Ларчик, раздевшись, прошла в комнату. Поцеловала Пашку.

— Подержишь её? Пока сонная, сделаем укол. – Спросил Пашка.

«О нет. Опять. Они меня залечат до смерти…» - Подумала Дуська и погрустнела.

— Паш, может не надо? – Встала на защиту кошки Ларчик. - Она уже в порядке. Ничего не

болит, не кашляет, не жалуется.

— Надо проколоть до конца, Лар. Как прописали. – Пашка поднял кошку с колен и прижал

к груди. Дуська с тоской думала о том, что найдя, наконец, семью о которой молила долгими

холодными и голодными ночами, вытерпеть пару экзекуций с уколами она сможет…

 

Дуська пряталась под диваном. Тут было пыльно, но безопасно. Отсюда Пашка её

выковырять не мог, как ни старался.

— Кыс-кыс-кыс… Дусик, ну иди ко мне. – Просила Ларчик.

— Оставьте меня в покое! Я совершенно здорова! Я буду жаловаться в общество защиты

кошек! Вы не имеете права так издеваться над свободным и независимым существом! Это

преступление!

— Дуська, ведь это тебе нужно, не мне! – Настаивал Пашка, глядя в блестящие желтые

глаза.

Ларчик поднялась с колен и подошла к окну.

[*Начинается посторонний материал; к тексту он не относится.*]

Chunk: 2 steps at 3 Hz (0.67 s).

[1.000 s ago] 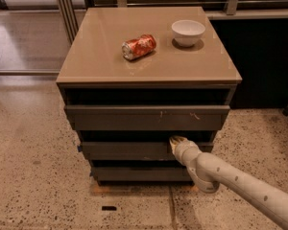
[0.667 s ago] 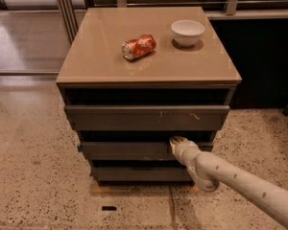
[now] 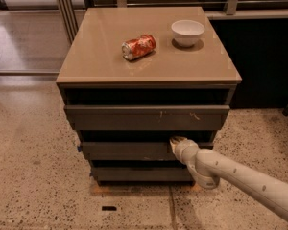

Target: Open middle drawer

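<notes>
The middle drawer (image 3: 127, 151) is a dark grey-brown flat front, second of three in a low cabinet, and it looks closed or nearly so. My gripper (image 3: 175, 142) sits at the top edge of this front, right of its centre, at the dark gap above it. The white arm (image 3: 240, 176) reaches in from the lower right. The top drawer (image 3: 146, 117), the widest, with pale scratch marks, is above. The bottom drawer (image 3: 141, 174), the narrowest, is below.
The tan cabinet top (image 3: 91, 56) carries a crushed red can (image 3: 138, 47) lying on its side and a white bowl (image 3: 187, 32). Speckled terrazzo floor (image 3: 33, 186) surrounds the cabinet. A dark counter base (image 3: 266, 66) stands to the right, and glass panels at the back left.
</notes>
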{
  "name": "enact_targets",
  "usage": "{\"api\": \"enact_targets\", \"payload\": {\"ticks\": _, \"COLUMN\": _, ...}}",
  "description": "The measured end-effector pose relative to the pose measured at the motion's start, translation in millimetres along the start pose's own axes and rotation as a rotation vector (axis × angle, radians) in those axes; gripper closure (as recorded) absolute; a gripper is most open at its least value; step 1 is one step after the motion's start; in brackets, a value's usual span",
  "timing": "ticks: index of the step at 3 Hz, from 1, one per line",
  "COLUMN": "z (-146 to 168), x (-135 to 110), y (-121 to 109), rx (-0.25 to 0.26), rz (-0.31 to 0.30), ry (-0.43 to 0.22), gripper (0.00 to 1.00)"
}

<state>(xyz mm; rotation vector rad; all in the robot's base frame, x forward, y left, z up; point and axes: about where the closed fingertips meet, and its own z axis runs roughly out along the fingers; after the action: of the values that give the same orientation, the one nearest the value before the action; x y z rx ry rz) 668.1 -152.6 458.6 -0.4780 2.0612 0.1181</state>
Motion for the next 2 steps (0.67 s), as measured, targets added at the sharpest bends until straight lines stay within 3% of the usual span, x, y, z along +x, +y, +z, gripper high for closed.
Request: {"api": "enact_targets", "payload": {"ticks": 2, "z": -6.7, "x": 0.3, "y": -1.7, "rx": -0.008, "rz": 0.010, "ry": 0.024, "gripper": 1.00}}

Дуська напряженно и безнадежно следила

за ее ступнями.

— Откройте окно! Я умею летать! Откройте дверь! Я не хочу вас знать, вы жестокие, вы

меня не понимаете, не слышите, вы… вы… - Дуська стонала от беспомощной злости.

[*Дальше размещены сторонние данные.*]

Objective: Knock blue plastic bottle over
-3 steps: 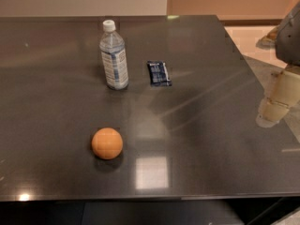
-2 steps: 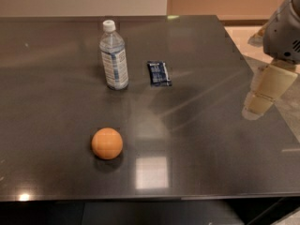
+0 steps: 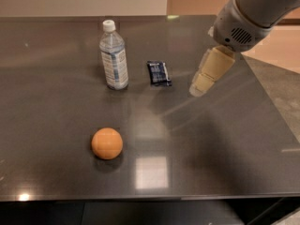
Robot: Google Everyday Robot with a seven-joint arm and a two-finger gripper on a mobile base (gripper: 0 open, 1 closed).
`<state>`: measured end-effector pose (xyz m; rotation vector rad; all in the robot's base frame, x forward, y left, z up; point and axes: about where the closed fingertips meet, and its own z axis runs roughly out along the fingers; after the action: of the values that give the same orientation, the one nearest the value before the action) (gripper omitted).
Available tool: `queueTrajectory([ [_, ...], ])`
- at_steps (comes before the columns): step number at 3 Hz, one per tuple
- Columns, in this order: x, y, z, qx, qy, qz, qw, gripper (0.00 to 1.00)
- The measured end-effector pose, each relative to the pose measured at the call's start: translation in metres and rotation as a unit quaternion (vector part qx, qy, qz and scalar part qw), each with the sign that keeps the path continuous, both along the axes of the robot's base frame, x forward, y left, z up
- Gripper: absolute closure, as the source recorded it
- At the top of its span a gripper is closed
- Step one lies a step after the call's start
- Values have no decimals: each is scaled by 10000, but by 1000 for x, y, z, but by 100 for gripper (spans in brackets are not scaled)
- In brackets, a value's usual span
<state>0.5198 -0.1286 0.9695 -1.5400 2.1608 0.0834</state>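
The blue plastic bottle (image 3: 114, 56) stands upright on the dark table (image 3: 56, 125), at the back left of centre. It is clear, with a white cap and a blue-and-white label. My gripper (image 3: 198, 89) hangs over the table to the right of the bottle, well apart from it, with a flat dark blue packet (image 3: 159, 73) between them. Its cream fingers point down and to the left.
An orange ball (image 3: 107, 143) lies in front of the bottle, nearer the table's front edge. The grey arm housing (image 3: 243, 22) reaches in from the upper right. The table's right edge runs diagonally at the right.
The gripper and arm have moved left over the table, from beyond the right edge toward the packet and bottle. The bottle, packet and ball have not moved.
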Motion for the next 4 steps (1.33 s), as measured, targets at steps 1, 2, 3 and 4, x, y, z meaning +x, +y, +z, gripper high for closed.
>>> queueTrajectory([
  [1,31,36,-2,487,-160,10,9987,0],
  [2,53,71,-8,943,-213,67,9953,0],
  [3,75,110,-16,1320,-220,119,9909,0],
  [4,99,143,-21,1640,-195,77,9862,0],
])
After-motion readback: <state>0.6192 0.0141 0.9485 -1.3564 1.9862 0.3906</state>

— Убери лицо из-под дивана. – Сказала Ларчик. - Поцарапает еще.

Пашка послушался и поднялся. Теперь Дуська видела лишь его коленки, смотрящие на

нее так же внимательно и угрожающе. Обе задние лапы были сплошными синяками, холка

онемела от уколов, счет которым кошка потеряла еще месяц назад.

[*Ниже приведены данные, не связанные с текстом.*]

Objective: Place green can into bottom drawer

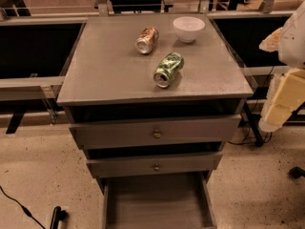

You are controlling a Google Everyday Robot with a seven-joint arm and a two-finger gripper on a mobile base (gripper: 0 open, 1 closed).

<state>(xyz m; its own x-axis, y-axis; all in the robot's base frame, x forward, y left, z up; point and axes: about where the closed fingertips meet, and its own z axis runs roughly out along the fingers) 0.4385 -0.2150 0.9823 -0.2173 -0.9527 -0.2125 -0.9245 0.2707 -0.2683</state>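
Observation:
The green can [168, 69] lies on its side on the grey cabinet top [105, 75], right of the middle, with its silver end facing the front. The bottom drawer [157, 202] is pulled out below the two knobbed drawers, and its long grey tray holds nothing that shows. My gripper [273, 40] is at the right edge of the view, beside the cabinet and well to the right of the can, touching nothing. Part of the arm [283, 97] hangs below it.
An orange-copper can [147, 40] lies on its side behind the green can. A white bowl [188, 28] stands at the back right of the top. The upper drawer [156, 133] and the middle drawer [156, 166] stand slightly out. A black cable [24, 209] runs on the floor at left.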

— Ну, я не знаю, что с ней делать. Ей осталось еще три укола. – Послышался его голос над

диваном.

— Да, фиг с ними. Ну, не хочет она. Значит не надо. Я не могу уже, мне её жалко. Такое

ощущение, что мы не лечим её, а калечим. – Вздохнула Ларчик.

— Послушай женщину! – Мяукнула Дуська из-под дивана.

— Ну… Лекарства пропадут. – Неуверенно воспротивился Пашка.

— Да и пусть… Прошу: оставь ее в покое.